THE TASK: Please output the data below exactly as given, starting at its first line and stopping after the line that contains "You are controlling".

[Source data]
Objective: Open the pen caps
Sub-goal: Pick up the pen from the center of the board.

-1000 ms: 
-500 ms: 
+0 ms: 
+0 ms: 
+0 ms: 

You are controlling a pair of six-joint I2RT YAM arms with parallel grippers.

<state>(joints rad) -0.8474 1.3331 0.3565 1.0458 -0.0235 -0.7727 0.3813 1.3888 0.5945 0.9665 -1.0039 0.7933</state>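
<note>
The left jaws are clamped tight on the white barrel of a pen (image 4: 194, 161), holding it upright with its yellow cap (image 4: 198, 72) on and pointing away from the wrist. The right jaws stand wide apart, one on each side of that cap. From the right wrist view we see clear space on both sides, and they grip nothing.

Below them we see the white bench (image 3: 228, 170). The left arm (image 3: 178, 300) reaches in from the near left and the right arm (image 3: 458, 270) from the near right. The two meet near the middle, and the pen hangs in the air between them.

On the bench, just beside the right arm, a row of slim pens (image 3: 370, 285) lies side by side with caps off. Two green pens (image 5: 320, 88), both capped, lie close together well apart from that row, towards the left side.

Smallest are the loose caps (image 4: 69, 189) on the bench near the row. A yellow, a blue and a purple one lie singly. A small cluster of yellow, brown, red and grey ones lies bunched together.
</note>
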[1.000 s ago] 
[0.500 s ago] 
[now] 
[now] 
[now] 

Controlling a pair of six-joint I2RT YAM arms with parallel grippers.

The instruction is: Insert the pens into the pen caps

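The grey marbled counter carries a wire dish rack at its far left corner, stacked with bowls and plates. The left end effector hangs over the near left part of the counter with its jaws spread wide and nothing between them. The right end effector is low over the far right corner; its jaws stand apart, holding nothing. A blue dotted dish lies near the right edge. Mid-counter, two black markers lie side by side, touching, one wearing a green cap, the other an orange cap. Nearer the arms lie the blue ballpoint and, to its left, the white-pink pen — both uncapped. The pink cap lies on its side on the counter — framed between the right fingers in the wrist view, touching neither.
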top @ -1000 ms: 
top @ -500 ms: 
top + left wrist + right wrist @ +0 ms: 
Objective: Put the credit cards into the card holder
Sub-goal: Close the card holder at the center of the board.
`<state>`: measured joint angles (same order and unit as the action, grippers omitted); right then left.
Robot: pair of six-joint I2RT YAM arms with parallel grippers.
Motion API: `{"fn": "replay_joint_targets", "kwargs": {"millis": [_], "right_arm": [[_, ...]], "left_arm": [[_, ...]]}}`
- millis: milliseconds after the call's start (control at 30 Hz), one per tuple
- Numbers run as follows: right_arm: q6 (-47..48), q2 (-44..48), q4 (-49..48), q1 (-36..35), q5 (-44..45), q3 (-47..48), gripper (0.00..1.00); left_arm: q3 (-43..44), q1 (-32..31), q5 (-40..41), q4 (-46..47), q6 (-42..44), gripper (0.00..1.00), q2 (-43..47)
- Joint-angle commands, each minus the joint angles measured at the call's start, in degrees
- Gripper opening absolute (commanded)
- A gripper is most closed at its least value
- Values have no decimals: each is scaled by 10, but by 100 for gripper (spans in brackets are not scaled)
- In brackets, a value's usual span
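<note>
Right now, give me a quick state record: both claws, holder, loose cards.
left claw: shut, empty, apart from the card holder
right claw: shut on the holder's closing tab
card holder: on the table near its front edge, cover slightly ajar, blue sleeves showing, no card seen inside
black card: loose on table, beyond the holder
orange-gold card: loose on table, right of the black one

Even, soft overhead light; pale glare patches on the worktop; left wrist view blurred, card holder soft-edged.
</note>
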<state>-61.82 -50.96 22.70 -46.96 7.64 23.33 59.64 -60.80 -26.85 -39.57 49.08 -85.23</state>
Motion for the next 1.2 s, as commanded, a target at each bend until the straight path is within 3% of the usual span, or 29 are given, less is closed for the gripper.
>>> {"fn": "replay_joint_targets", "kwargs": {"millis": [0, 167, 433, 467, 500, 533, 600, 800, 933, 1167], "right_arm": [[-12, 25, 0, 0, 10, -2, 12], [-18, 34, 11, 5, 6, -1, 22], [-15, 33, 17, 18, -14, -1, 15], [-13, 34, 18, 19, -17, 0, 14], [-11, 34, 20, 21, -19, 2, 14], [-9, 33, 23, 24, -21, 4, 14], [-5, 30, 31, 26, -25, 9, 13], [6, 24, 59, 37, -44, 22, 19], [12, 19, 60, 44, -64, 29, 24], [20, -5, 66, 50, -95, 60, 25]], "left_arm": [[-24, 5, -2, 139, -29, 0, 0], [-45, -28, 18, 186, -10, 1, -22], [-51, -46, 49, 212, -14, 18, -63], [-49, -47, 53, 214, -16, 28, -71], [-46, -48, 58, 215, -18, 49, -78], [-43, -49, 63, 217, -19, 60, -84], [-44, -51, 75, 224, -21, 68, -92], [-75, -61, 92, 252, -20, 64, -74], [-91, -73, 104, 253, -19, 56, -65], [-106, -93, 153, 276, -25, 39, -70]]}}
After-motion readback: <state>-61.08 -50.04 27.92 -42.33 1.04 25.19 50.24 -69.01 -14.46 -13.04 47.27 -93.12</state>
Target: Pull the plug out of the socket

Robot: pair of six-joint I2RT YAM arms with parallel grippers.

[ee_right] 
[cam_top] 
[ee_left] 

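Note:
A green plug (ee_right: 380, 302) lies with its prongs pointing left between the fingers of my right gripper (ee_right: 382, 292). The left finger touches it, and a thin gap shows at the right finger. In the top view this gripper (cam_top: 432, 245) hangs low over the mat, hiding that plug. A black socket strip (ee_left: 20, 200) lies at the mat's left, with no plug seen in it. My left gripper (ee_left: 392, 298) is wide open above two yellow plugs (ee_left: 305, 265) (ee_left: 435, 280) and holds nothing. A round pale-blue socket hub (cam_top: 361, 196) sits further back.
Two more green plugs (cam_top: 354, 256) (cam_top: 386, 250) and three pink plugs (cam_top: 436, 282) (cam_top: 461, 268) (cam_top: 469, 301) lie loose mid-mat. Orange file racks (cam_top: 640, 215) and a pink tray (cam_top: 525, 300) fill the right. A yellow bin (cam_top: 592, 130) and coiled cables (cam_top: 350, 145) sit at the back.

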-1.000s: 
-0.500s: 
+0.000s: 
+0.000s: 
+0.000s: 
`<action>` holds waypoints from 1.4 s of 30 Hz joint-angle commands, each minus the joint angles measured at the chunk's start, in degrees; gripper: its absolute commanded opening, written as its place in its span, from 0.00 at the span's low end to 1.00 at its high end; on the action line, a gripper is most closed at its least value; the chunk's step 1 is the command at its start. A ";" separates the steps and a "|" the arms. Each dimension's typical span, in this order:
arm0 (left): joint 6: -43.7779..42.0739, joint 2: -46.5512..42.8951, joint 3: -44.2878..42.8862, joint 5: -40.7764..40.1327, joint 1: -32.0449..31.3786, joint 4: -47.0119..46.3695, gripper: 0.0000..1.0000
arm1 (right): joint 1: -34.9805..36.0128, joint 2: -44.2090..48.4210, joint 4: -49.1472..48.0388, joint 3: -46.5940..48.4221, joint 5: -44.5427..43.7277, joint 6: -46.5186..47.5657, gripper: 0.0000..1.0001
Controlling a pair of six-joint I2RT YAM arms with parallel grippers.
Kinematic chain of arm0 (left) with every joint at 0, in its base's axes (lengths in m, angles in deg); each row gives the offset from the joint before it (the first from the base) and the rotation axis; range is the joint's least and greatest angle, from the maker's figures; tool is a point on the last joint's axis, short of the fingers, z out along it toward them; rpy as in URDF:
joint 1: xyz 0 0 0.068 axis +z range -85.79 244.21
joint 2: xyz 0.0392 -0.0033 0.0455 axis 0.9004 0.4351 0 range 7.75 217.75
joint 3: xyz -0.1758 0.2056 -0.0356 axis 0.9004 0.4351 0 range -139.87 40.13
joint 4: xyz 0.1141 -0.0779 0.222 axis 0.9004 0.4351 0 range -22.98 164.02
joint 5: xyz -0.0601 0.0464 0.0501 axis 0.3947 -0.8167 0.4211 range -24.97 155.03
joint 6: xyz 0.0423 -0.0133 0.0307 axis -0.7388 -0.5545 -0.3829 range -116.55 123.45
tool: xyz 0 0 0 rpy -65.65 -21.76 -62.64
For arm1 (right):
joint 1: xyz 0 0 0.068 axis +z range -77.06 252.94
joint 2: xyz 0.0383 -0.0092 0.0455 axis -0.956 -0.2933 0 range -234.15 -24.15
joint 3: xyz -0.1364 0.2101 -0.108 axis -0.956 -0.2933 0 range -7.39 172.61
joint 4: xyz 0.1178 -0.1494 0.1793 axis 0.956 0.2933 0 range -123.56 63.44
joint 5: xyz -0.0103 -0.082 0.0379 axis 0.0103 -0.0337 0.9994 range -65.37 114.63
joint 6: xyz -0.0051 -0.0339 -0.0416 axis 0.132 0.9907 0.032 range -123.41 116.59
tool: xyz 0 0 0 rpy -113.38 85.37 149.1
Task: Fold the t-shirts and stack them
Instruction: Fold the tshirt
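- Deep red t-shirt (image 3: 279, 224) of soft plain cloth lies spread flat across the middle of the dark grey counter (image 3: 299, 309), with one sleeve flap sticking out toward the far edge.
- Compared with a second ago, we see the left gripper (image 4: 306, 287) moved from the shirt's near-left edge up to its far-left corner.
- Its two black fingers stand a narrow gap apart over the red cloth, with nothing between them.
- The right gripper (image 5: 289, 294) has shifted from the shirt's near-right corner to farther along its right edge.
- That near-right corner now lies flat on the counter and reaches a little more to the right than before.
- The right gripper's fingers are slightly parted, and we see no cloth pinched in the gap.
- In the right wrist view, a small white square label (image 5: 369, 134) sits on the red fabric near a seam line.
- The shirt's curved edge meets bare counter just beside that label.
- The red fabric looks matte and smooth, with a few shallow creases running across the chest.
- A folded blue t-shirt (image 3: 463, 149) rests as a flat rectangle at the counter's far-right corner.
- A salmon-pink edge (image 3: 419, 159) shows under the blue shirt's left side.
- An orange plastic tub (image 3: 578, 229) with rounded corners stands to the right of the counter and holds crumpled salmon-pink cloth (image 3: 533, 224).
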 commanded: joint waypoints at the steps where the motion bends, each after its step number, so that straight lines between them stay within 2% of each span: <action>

RESPONSE:
Objective: Open the pen caps
Sub-goal: Pick up the pen from the center of the board.

-1000 ms: 
-500 ms: 
+0 ms: 
+0 ms: 
+0 ms: 

You are controlling a pair of six-joint I2RT YAM arms with parallel grippers.

There is no more output to give.